The first week of January is supposed to feel like a fresh start. This one really doesn’t. I’ve barely slept these last few days, even though I’m exhausted, and when I do close my eyes, I dream of falling into nothing and then wake up with a start.

As my bedroom comes into focus, I roll over and ever so gently stroke her hair. Her lashes are longer than mine but her little nose is the same. I watch her breathe for a few moments and wonder how someone like me managed to have such a perfect daughter. Six years feels like six months. It’s true what they say about them growing up too fast. I’m delving into thoughts of how this tiny person makes my life what it is when I’m jolted back firmly to reality. There’s a rustling in my kitchen.

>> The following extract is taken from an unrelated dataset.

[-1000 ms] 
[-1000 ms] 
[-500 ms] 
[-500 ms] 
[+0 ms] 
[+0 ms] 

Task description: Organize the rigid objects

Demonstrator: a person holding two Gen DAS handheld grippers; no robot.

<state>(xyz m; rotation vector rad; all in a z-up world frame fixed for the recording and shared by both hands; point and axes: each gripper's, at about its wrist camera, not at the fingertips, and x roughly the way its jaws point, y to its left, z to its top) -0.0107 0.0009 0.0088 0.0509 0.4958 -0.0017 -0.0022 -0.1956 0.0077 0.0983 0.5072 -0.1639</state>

I check my phone: it’s 7.45 a.m. I stagger downstairs, leaving a half-asleep Lyla where she is, to find my Auntie Kath in the kitchen surrounded by every single thing that lives in a cupboard or drawer. No longer in their assigned place, all my culinary possessions are strewn across every inch of counter surface available. This is a reasonable-sized kitchen and though the counters are scratched and the breakfast bar is a slightly wobbly stub of counter offcut and the dining table cost £4 in a charity shop, I love it. I love my cool mint tiles that Dad helped me put in last year (Granny, who lived here before me, had this waterproof floral wallpaper that even Dad agreed was hideous) and beach-themed art. In the summer, when the light streams in through the glass doors, this kitchen is the brightest, freshest room in the house. In the winter, when there’s less light and we string lights over the cabinet tops and make mulled wine (‘Mummy’s special Christmas Ribena’), it’s a great place to sit at the table and wrap presents or make cards. I love this space even more when everything I own isn’t stacked up on the worktops or in piles on the off-white lino (OK, my limited funds haven’t stretched yet to anything nicer, and, really who wants to spend money on flooring?).

Instantly I wish I hadn’t given Auntie Kath a set of keys. And I really should have wiped down the surfaces before I collapsed into bed.



‘My New Year’s Resolution is to declutter!’ Auntie Kath says, with way too much gusto for the time of day. It’s six days into the new year and Kath is ready to go. I’d love to be that ready for anything.